• Task to complete
Give back the listing in full and exactly, leaving out the images.

Content starts

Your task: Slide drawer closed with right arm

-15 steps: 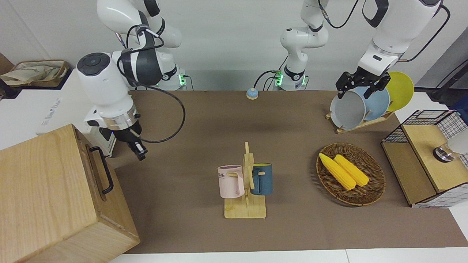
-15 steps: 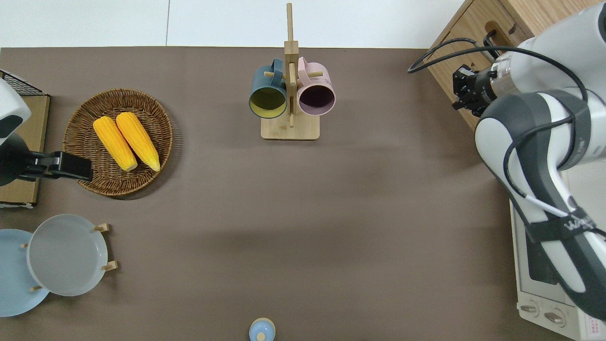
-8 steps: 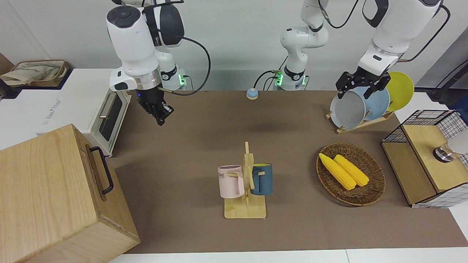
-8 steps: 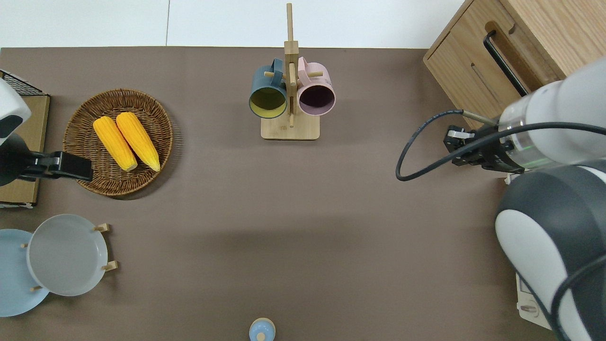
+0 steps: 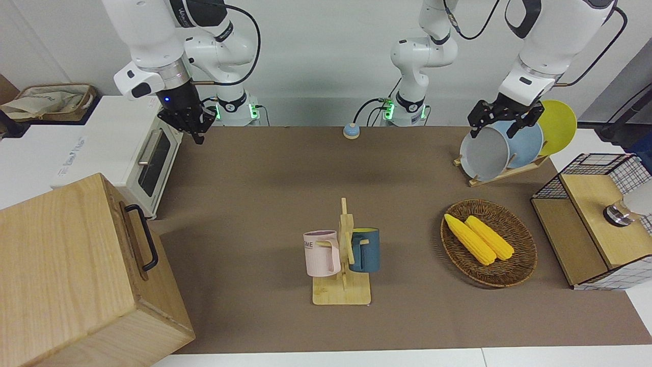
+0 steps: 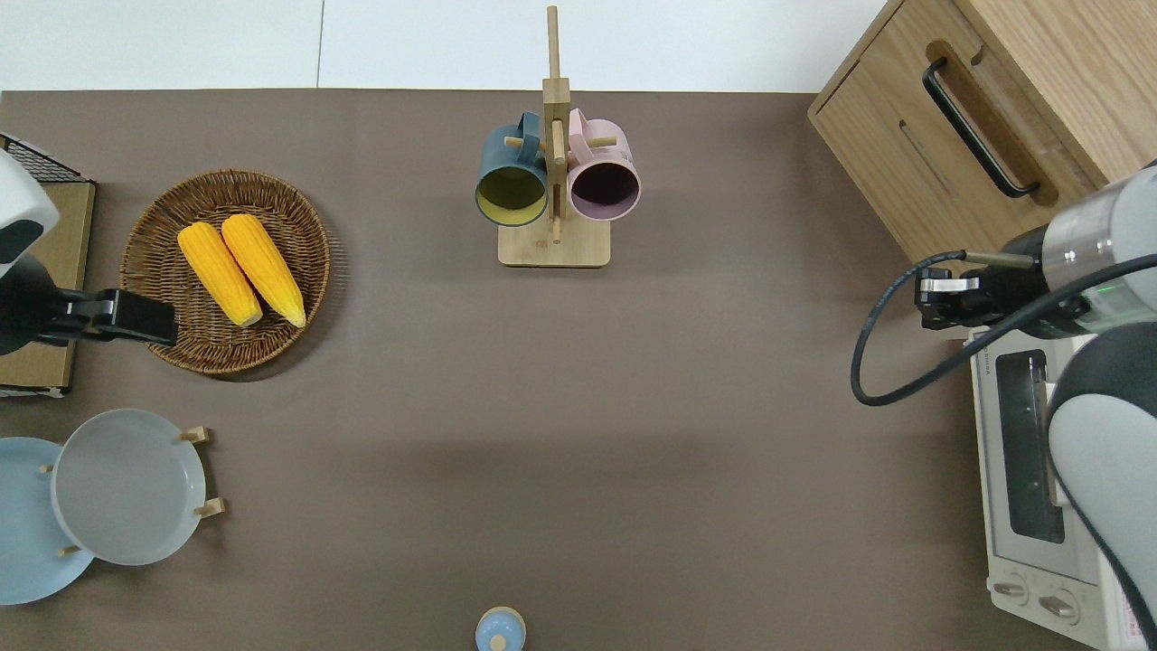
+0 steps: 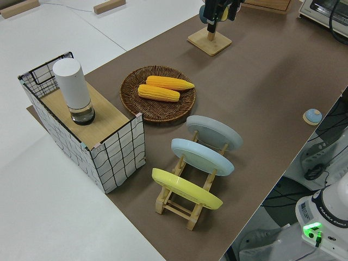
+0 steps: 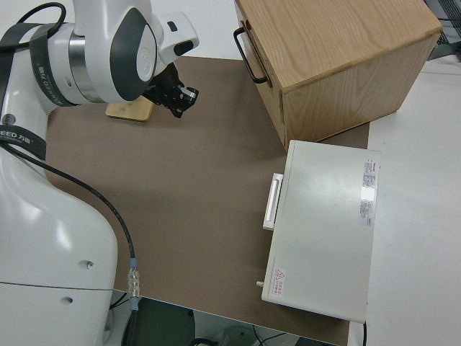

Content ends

• Completed exercise
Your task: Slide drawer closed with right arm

-15 steps: 
-15 steps: 
-8 steps: 
-8 steps: 
+0 steps: 
+0 steps: 
+0 steps: 
+0 steps: 

This completes the output for the exercise.